My most successful purchase from an advert at the back of
Look-in
was a pen pal. It said I could choose which country I preferred my pen pal to come from and whether I preferred a boy or a girl. My preferences were for a girl from Sweden or America who liked music – but I got a pen pal called Winston from New Zealand who played rugby. For a while, however, we enjoyed writing to each other.

I was sure Winston must have been disappointed about getting a male pen pal from Northern Ireland because he had probably wanted a girl from Sweden too, but he turned out to be very interested in the Troubles. He was always kind enough to ask at the end of every letter if the British had killed anyone in my family since his last letter. He also assured me of his full support for my people in fighting for freedom from the British invaders. I never responded – in the same way that he never replied to my question as to whether he had a pet kangaroo. I wrote long letters about what I did at school on airmail paper which was even thinner than a page of the
Belfast Telegraph
, and when Winston replied, I was able to add his New Zealand stamps to my growing collection. We corresponded for over a year. Once he realised that we had televisions in Ireland too, we discovered that we both watched
Doctor Who
. However, the letters ceased shortly after I asked him if there was a Bay City Rollers fan club in New Zealand.

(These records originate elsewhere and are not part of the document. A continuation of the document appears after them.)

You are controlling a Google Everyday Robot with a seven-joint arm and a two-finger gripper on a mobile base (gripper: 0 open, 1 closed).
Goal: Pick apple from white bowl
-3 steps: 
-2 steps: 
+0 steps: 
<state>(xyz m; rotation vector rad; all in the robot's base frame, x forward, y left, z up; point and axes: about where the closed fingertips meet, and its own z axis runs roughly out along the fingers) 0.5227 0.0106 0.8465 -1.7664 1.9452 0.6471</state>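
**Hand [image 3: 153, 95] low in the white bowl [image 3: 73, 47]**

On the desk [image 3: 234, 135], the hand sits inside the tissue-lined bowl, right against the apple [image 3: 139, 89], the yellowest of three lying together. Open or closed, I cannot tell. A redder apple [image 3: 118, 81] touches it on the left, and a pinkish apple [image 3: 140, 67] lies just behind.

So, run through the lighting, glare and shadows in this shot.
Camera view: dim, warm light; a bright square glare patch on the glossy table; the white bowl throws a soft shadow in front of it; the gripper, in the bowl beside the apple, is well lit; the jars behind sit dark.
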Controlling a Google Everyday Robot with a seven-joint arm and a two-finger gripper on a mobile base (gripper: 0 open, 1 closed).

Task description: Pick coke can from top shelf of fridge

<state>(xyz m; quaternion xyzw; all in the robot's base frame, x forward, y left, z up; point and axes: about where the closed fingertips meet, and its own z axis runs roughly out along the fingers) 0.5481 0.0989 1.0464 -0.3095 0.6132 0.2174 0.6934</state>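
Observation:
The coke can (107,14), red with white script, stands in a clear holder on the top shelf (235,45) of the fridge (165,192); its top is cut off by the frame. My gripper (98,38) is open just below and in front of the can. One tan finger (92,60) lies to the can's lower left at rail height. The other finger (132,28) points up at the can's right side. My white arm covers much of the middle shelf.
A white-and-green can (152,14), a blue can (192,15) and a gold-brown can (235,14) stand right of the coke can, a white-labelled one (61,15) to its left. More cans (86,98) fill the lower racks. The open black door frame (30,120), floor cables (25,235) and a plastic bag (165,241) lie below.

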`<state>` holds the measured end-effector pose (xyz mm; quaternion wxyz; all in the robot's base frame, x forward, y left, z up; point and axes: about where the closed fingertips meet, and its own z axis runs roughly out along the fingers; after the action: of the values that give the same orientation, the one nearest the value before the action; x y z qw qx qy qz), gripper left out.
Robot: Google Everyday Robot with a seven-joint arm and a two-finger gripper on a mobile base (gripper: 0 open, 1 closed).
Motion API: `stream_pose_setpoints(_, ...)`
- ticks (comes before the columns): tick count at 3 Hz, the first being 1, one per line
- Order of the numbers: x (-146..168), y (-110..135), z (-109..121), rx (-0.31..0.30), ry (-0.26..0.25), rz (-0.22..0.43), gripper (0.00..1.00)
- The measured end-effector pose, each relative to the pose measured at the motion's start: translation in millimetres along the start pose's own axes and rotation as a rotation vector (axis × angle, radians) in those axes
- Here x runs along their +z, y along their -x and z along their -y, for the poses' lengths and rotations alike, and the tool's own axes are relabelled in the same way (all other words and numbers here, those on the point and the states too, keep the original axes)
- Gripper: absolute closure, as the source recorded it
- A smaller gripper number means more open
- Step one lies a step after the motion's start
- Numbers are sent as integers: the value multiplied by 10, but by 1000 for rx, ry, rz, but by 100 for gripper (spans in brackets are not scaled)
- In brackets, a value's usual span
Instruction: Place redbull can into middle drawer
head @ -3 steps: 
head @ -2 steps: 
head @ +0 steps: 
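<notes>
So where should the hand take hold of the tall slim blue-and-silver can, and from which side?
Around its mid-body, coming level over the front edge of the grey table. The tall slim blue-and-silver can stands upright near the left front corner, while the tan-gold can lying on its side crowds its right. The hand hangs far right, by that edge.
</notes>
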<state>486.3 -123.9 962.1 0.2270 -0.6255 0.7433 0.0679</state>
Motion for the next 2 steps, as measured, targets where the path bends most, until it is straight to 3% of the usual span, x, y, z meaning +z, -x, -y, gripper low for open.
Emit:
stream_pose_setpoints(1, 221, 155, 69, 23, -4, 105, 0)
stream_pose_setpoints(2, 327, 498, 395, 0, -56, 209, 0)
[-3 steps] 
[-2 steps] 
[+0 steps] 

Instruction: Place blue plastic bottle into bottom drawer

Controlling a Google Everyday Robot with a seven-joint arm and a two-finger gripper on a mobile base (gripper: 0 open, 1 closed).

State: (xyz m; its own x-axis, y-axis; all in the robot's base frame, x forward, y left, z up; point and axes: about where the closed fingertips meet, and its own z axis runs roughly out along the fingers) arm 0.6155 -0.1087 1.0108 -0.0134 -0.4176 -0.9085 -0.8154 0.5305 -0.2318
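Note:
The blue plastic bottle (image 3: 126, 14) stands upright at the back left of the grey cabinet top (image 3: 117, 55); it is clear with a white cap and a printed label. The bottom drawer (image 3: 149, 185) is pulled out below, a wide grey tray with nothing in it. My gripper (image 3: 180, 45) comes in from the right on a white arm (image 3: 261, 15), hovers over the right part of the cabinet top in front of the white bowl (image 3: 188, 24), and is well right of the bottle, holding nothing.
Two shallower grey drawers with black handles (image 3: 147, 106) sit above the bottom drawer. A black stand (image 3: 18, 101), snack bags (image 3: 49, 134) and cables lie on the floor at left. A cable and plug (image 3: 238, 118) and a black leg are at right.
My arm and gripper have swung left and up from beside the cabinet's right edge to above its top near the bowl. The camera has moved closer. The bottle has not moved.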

But I wasn't going to let a minor discouragement like this dampen my own enthusiasm for the Rollers. Since hearing about their forthcoming trip to Belfast from Pammy Wynette, I had been saving every spare tip in anticipation of the moment the tickets for the concert in the Ulster Hall finally went on sale in Spin-a-Disc. When that feted day arrived, the queue went right around the block: it was longer than the daily queues for water during the Ulster Workers' strike when the men at the Water Board had cut off our water to keep us British. Along with half the teenagers of the Shankill, I waited for hours and finally emerged triumphant from Spin-a-Disc, clutching my very own ticket to go and see Woody, Eric, Alan, Leslie and Derek performing live in the Ulster Hall. There was a massive Bay City Rollers fan base in Belfast. We did tartan exceptionally well.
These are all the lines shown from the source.